Si le Code marocain de la famille fixe la capacité matrimoniale minimale à 18 ans, l’article 20 du même code confère pourtant aux juges des affaires familiales le droit d’autoriser les épousailles de mineures. Une brèche législative, décriée par les ONG féministes, mais également par d’autres institutions comme le Conseil économique, social et environnemental (CESE) qui appellent à son abrogation. Selon des chiffres alors rapportés par l’AFP, en 2020, plus de 13.000 dérogations ont été délivrées par les juges pour marier des mineures sur près de 20.000 demandes. Ces chiffres n’incluent pas les mariages scellés par la simple lecture d’une sourate du coran et qui ne sont pas reconnus par la loi.
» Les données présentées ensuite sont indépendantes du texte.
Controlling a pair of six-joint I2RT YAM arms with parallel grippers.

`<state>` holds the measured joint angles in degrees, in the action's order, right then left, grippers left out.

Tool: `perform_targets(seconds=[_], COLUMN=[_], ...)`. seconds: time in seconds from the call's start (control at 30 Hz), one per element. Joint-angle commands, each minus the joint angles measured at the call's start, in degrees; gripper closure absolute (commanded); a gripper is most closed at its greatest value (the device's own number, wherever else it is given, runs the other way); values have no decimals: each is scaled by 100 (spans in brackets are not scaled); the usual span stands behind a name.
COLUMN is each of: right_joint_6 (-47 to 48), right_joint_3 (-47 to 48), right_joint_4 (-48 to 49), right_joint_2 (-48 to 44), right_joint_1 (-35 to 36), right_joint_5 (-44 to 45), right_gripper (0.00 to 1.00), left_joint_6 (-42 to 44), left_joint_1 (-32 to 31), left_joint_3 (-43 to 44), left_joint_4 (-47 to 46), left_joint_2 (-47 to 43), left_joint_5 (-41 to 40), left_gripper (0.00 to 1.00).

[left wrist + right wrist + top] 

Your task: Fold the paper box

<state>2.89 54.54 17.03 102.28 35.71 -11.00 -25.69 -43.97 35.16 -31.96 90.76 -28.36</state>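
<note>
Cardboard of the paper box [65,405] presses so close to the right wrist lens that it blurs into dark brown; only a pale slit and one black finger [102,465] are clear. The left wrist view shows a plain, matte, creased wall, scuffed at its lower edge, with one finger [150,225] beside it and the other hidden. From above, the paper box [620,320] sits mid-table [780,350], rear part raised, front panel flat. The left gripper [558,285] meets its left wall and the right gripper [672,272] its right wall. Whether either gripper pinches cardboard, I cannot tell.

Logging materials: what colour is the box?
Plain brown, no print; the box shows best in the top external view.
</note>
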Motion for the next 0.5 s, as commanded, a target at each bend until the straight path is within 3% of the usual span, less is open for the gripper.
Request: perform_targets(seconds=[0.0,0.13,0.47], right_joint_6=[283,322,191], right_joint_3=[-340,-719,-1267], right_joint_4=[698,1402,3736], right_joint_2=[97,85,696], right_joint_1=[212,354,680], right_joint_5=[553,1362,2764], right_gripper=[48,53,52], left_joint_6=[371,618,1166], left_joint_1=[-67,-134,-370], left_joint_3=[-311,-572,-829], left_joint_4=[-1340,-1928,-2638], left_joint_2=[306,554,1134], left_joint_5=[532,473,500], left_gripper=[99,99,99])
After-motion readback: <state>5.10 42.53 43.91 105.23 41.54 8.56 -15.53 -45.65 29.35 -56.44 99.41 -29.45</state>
Lire aussi :Archive : Journée internationale des droits de la femme

Autre réforme préconisée par Nouzha Skalli, la fin du droit de tutelle sur l’enfant, automatiquement octroyé exclusivement au père. «C’est un scandale», déplore-t-elle. «Si la femme divorcée se remarie, elle perd la garde de ses enfants, c’est inadmissible. Ce qui me rassure, c’est que le gouvernement semble ouvert à cette question et s’est exprimé favorablement à plusieurs reprises pour l’approche participative».

Libérer la parole

Pour l’ancienne ministre, le contexte au Maroc est d’ailleurs «plus favorable qu’au cours des dix dernières années, avec un parti au pouvoir qui prônait l’islam politique, particulièrement opposé au droit des femmes. La fin de cette ère nous laisse entrevoir des perspectives qui ne peuvent être que meilleures», analyse Nouzha Skalli, qui estime que les changements dans la société civile passeront par une libéralisation de la parole.

«Quand je prends la parole, je constate que mon message passe très bien, les gens sont prêts à évoluer si on leur explique correctement», assure la militante. «Les médias ont évolué aussi, ils parlent plus des problématiques liées au respect des droits des femmes qu’auparavant. Il y a toujours beaucoup de tabous et de non-dits au Maroc, mais il faut continuer de libérer la parole, de parler des problèmes et des maux de notre société. Il faut leur donner un large écho pour que les gens puissent comprendre».

Leila Rhiwiestime de son côté que ce chemin vers l’égalité entre les sexes ne peut être poursuivi par les femmes seules. «Les hommes et les garçons sont concernés et doivent être plus impliqués, leur voix en tant qu’alliés du féminisme, doit être plus forte», conclut-elle dans sa lettre ouverte.